» **YOUR GOAL**:
Set down again exactly the lines of the listing below that fall between the line holding "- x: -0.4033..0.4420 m" and the line holding "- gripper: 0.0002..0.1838", inclusive.

» **DATASET SECTION**:
=-=-=-=-=

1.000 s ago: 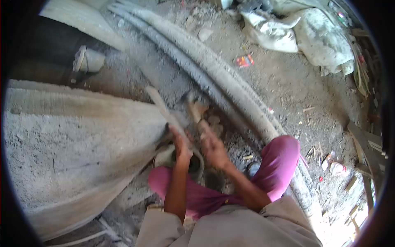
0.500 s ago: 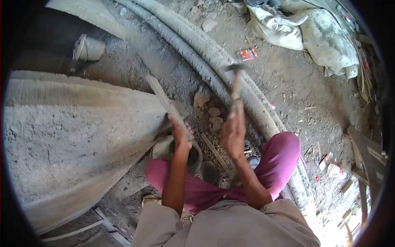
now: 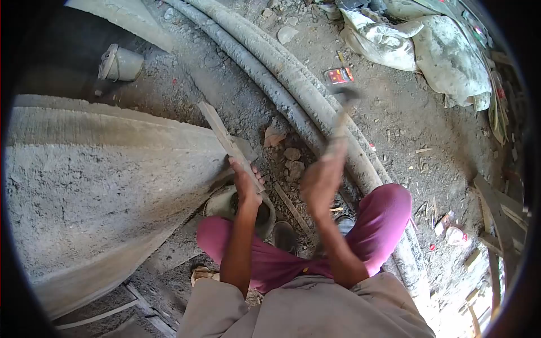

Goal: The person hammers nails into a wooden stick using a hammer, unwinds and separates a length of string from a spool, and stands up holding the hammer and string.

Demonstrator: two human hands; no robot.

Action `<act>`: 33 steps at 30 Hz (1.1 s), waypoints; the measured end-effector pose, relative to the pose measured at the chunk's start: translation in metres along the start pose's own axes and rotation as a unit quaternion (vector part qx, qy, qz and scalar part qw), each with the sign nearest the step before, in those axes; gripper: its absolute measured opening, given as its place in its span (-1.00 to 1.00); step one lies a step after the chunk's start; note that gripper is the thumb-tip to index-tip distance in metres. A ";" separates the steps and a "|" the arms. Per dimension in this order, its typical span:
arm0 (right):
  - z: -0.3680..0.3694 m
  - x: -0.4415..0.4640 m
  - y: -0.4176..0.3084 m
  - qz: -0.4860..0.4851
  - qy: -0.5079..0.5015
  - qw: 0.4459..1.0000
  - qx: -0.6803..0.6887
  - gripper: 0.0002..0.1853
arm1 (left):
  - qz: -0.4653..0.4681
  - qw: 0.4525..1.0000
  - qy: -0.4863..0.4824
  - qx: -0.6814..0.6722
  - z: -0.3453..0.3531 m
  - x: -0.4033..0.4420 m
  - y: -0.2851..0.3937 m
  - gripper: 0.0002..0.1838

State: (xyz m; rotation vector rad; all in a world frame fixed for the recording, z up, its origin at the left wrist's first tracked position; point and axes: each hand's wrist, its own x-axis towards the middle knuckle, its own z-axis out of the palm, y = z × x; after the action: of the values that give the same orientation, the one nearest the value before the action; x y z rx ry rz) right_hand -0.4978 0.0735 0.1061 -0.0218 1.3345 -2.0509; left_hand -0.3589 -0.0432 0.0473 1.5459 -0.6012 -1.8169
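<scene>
My left hand (image 3: 246,183) is closed round the lower end of a wooden strip (image 3: 221,132), which slants up and to the left. Its upper end lies beside the edge of a big concrete slab (image 3: 118,180). In my right hand (image 3: 322,183) is a hammer (image 3: 341,115), gripped by its handle and blurred by motion. The hammer's dark head is up and to the right, apart from the strip. Below my left hand stands a bucket (image 3: 269,222), partly hidden by my forearm and knee.
Long grey pipes (image 3: 282,62) curve across the ground beyond my hands. Stones (image 3: 293,169) and another wood strip (image 3: 293,208) lie between my feet and the pipes. A small bucket (image 3: 127,65) lies at upper left, white sacks (image 3: 451,56) at upper right, and boards (image 3: 496,219) at far right.
The hammer has swung to the right, its head farther from the wooden strip, and my right hand has tilted with it. My left hand and the strip have hardly moved.
</scene>
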 end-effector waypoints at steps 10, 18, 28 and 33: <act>-0.013 0.004 0.041 -0.207 -0.122 0.903 -0.357 -0.44 | -0.012 0.999 0.037 0.010 0.001 -0.001 0.000 -0.31; 0.002 -0.023 0.037 -0.012 -0.261 0.929 -0.260 -0.46 | 0.018 0.998 0.055 0.037 0.018 0.005 0.007 -0.30; 0.001 -0.033 0.052 -0.108 -0.238 0.871 -0.415 -0.48 | -0.005 0.995 0.057 0.078 -0.025 0.040 -0.019 -0.30; 0.003 -0.003 -0.009 -0.027 -0.084 0.974 -0.209 -0.46 | 0.014 1.000 -0.011 0.004 0.000 -0.001 0.000 -0.32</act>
State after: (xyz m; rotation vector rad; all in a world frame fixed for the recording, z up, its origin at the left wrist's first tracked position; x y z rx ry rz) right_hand -0.4985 0.0748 0.1160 -0.4129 1.6439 -1.7324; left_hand -0.3584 -0.0425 0.0484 1.5174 -0.6372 -1.8143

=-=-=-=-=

» **RESPONSE TO THE EXERCISE**:
  - x: -0.4033..0.4420 m
  - y: -0.2851..0.3937 m
  - gripper: 0.0002..0.1838

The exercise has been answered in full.